Больше скажу: появится азарт, соперничество, соревнование. Захочется тебе перещеголять не только Сергея Городецкого, но и Константина Бальмонта, и душку Игоря Северянина.

Едва Мурашёв, сделав паузу, начал допивать остывший кофе, Есенин уже без задора спросил:

   — Ну а на что обрекаешь ты, Михаил Павлович, последнюю треть Есенина?

Мурашёв удивлённо вскинул густые брови, словно не веря, что Есенин сам не догадался, куда деть себя в часы, когда он не устраивает в печать написанное и не потрясает аудиторию своим вдохновенным чтением.

Хрипловатым и поскучневшим голосом Михаил Павлович сокрушённо произнёс:

   — А я-то, деревенщина, думал, что поэты не только печатаются и декламируют, но и пишут, так сказать, творят.

Есенин молчал. Мурашёв не без насмешки добавил:

   — А то ни печатать, ни декламировать будет им, этаким поэтам, нечего.

Есенин вспыхнул. Он понял, что последний его вопрос был попросту глуп и, главное, несправедлив по отношению к самому себе. Он-то ведь даже представить себя не мог без того, чтобы всегда — не только наяву, но и во сне, — как это выразился Брюсов, не «искать сочетания слов», не слагать стихи.

   — Для меня, Михаил Павлович, дышать и писать — это одно и то же. Можешь верить, можешь нет, но я всегда складываю стихи, даже вот сейчас, хотя веду с тобой интереснейший для меня разговор после двух бессонных ночей, даже сейчас у меня нет-нет да и мелькнёт, как искра во мгле, строчка, ещё не вошедшая в строфу, потому что строфы-то этой ещё нет.
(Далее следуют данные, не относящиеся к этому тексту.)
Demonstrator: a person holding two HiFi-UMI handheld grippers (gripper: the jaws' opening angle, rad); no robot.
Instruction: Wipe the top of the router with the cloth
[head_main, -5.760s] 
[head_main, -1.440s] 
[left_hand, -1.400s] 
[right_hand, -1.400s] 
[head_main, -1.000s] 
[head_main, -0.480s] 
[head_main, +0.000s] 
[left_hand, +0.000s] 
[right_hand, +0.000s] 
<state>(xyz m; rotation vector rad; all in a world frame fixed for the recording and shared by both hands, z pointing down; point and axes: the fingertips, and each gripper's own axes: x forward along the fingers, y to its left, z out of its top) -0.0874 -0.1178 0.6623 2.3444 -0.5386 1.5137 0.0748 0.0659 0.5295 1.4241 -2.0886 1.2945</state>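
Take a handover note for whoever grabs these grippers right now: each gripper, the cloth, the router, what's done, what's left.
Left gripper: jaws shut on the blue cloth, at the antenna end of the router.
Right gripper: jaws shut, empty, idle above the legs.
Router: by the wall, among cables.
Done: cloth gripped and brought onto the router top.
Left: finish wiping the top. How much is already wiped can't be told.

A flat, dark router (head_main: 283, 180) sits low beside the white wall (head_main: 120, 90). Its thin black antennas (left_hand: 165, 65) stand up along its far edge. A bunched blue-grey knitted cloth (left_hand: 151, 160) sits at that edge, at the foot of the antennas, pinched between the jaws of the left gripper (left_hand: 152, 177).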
Поверь мне, никакие публикации, никакие выступления на вечерах не помешают мне сочинять стихи. Это — моя жизнь, моё дыхание. Это не треть Есенина, а весь Есенин. Ну а помехи в творчестве — это, видно, неизбежная вещь, как, скажем, обед, баня, солдатская служба. Если ты услышишь, что я не только бросил, а просто ленюсь писать, не верь, пожалуйста. Это будет клевета на меня.

Есенин открыл глаза. Темнота. Тишина. Пощупал рукой одеяло, подушку — чужие, незнакомые. Какие-то секунды не мог понять, где он и что с ним? Но никакой тревоги, ни малейшего беспокойства не ощутил. И вдруг всё разом вспомнил, и на него нахлынуло вчерашнее счастье. Радость бытия налила его силой, волей и действием. Не будь он сейчас в квартире Мурашёва, а в своём константиновском амбаре, он во весь голос запел бы, как поют пробудившиеся на рассвете птицы.
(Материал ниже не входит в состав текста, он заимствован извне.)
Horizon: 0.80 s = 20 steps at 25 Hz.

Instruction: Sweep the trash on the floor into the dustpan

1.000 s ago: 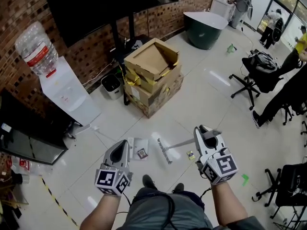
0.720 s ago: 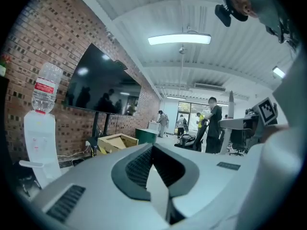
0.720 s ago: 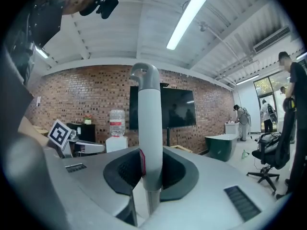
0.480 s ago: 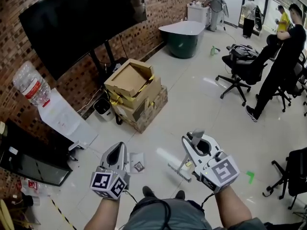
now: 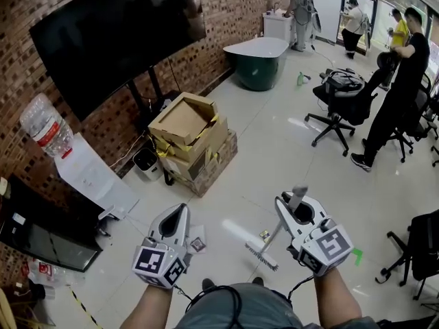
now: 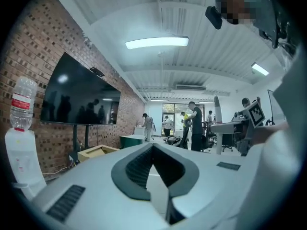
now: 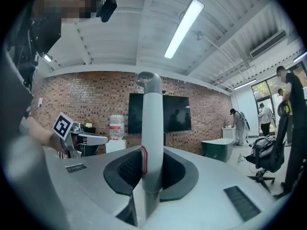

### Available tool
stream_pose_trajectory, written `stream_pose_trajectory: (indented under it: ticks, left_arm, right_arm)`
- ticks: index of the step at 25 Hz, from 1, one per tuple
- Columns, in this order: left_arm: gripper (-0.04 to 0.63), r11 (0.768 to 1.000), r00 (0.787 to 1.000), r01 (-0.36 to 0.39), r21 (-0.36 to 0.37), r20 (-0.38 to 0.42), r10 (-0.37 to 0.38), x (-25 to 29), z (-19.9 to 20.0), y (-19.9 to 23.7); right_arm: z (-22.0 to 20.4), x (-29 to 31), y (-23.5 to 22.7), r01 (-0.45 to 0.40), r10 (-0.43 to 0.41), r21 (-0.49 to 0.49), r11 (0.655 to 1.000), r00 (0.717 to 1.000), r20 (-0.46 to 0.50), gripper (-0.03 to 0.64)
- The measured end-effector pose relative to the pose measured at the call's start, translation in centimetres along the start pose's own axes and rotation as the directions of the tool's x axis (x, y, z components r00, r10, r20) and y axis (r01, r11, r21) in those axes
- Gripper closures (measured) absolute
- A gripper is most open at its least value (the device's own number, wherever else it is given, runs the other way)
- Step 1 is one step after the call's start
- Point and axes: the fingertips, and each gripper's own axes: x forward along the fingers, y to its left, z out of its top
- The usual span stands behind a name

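My right gripper (image 5: 296,208) is shut on the grey handle of a small broom (image 5: 281,228), which stands nearly upright between the jaws in the right gripper view (image 7: 148,143). Its bristle head (image 5: 262,258) hangs low over the floor, right of my feet. A small piece of trash (image 5: 263,236) lies just beyond the bristles. The white dustpan (image 5: 188,247) lies flat on the floor with a dark scrap (image 5: 197,244) on it. Beside and above the dustpan is my left gripper (image 5: 180,216), shut with nothing seen between its jaws (image 6: 152,150).
Stacked cardboard boxes (image 5: 192,139) and a small bin (image 5: 145,162) stand ahead by the brick wall. A water dispenser (image 5: 89,166) is at the left. An office chair (image 5: 336,98), another chair (image 5: 422,249) and standing people (image 5: 405,81) are on the right.
The head view has tilted up. The broom has swung from lying low to nearly upright, and its head has shifted right, away from the dustpan. The left gripper stays by the dustpan.
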Motion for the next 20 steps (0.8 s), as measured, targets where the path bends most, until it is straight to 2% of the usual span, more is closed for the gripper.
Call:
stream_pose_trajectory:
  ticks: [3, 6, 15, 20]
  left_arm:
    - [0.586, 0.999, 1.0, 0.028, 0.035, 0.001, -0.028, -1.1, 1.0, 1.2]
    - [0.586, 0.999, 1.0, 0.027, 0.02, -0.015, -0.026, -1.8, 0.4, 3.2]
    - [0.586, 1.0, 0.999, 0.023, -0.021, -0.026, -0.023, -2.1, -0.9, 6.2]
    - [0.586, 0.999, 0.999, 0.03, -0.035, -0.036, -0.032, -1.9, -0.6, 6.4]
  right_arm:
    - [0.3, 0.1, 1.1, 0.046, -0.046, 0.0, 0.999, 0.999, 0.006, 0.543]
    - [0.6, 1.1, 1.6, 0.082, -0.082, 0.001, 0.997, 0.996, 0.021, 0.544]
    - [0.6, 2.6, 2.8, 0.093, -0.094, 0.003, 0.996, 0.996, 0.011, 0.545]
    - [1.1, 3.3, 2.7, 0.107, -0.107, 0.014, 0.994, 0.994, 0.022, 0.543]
Во тьме он протянул руку, нащупал тумбочку, на ней будильник и коробку спичек. Чиркнул спичкой — будильник показывал полвторого. На соседней кровати лицом к стене спал Мурашёв.

Есенин прикинул: вероятно, он, не сомкнувший глаз две ночи подряд, проспал здесь весь день, вечер и прихватил толику ночи.

Не зажигая света, тихонько подошёл к окну, отодвинул гардину: ночь, рассветёт ещё не скоро. Надо лечь в постель и лежать тихо, чтобы не разбудить Мурашёва — ведь он из-за него, Есенина, тоже не спал прошлую ночь.

Так он и провёл в раздумьях, в тревожной нетерпеливой радости четыре предутренних часа, пока Мурашёв не проснулся и не спросил его тихонько и ласково:

   — Серёжа, не спишь?

   — Давно не сплю, — чуть не закричал Есенин, и это было похоже на утреннее петушиное кукареканье.

Он пружинисто подскочил, спрыгнул с кровати, босиком подошёл к подоконнику, раздвинул гардины и распахнул окно.

Мартовское утро ворвалось в комнату свежей прохладой, голубизной, разбавленной белёсыми прядями туманца, глуховатым воркованьем невидимых сизарей, едва уловимым шорканьем подошв по асфальту, давно очищенному дворниками от снега.

   — Не забудь, тебе нынче идти к Городецкому, — напомнил Михаил Павлович. — Этот питерский донкихот уловим дома только с утра. — И добавил: — А мои рекомендательные записки готовы.

Мурашёв вызвался проводить Сергея до дома, где жил Городецкий, оговорив, что к Сергею Митрофановичу он не зайдёт, так как спешит по делу.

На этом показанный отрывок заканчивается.